### WHAT IS EXPECTED
Within the entries below, the lines from the one with "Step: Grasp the" through the one with "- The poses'" are to be set down exactly, both ends kept.

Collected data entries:
--- --- ---

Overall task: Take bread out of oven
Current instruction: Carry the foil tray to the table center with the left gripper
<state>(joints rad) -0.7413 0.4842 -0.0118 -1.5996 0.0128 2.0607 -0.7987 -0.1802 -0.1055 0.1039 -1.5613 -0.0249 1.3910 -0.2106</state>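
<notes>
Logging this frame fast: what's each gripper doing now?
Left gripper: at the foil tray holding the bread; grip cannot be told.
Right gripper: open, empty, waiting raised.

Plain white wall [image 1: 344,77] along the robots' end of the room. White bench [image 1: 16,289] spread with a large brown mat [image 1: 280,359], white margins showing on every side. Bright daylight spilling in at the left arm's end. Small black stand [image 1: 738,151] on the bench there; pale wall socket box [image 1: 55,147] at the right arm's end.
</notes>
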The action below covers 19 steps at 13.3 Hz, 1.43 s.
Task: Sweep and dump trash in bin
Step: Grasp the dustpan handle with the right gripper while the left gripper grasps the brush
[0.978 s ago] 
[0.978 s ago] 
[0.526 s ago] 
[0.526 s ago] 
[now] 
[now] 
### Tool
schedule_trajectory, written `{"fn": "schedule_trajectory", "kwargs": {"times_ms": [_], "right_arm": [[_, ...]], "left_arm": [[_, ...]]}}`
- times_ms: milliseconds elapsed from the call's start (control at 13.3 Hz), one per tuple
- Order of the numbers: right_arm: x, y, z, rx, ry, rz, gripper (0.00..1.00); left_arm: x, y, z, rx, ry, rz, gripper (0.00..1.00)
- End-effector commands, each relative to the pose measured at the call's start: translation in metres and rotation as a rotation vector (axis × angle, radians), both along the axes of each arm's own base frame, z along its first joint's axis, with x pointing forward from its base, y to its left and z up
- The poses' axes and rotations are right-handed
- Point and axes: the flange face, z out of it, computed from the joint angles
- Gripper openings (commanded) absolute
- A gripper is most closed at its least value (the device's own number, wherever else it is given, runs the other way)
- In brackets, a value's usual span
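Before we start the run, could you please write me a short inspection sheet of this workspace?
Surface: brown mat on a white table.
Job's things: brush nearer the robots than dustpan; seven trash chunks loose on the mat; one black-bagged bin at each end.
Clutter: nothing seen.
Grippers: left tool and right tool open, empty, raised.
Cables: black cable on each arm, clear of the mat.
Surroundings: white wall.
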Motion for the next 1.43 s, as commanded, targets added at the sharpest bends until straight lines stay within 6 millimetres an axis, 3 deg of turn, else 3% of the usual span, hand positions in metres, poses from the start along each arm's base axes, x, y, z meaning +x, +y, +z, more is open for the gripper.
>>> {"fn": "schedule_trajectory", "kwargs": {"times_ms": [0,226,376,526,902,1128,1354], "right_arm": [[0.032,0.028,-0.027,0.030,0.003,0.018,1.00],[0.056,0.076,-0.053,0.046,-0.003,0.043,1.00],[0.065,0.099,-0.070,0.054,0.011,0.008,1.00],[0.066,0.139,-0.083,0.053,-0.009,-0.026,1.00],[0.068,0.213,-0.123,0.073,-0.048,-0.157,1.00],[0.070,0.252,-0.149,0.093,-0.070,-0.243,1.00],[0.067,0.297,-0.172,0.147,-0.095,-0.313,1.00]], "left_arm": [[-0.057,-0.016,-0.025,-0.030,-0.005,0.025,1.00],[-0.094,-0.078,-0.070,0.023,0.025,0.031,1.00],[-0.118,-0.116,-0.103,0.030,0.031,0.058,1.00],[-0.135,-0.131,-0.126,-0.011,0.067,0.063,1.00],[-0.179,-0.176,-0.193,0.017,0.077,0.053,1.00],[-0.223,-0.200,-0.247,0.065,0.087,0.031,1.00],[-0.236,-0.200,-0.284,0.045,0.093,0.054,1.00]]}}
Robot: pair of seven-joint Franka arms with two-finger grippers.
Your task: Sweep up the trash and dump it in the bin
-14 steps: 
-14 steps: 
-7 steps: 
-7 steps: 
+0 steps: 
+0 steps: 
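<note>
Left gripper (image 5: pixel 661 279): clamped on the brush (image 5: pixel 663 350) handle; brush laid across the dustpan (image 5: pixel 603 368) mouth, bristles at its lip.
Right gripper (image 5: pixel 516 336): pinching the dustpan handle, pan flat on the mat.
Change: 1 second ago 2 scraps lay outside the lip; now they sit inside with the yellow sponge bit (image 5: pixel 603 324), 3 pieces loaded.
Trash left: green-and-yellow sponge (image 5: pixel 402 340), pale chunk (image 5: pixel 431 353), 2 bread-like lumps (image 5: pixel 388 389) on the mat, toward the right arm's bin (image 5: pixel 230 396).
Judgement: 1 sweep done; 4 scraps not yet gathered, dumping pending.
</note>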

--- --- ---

### RESULT BELOW
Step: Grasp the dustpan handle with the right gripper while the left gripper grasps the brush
[0.978 s ago] 
[0.978 s ago] 
[0.526 s ago] 
[0.526 s ago] 
[now] 
[now] 
### Tool
schedule_trajectory, written `{"fn": "schedule_trajectory", "kwargs": {"times_ms": [_], "right_arm": [[_, ...]], "left_arm": [[_, ...]]}}`
- times_ms: milliseconds elapsed from the call's start (control at 13.3 Hz), one per tuple
- Order of the numbers: right_arm: x, y, z, rx, ry, rz, gripper (0.00..1.00); left_arm: x, y, z, rx, ry, rz, gripper (0.00..1.00)
- End-effector commands, each relative to the pose measured at the call's start: translation in metres and rotation as a rotation vector (axis × angle, radians), both along the axes of each arm's own base frame, z along its first joint's axis, with x pointing forward from its base, y to its left and z up
- The poses' axes and rotations are right-handed

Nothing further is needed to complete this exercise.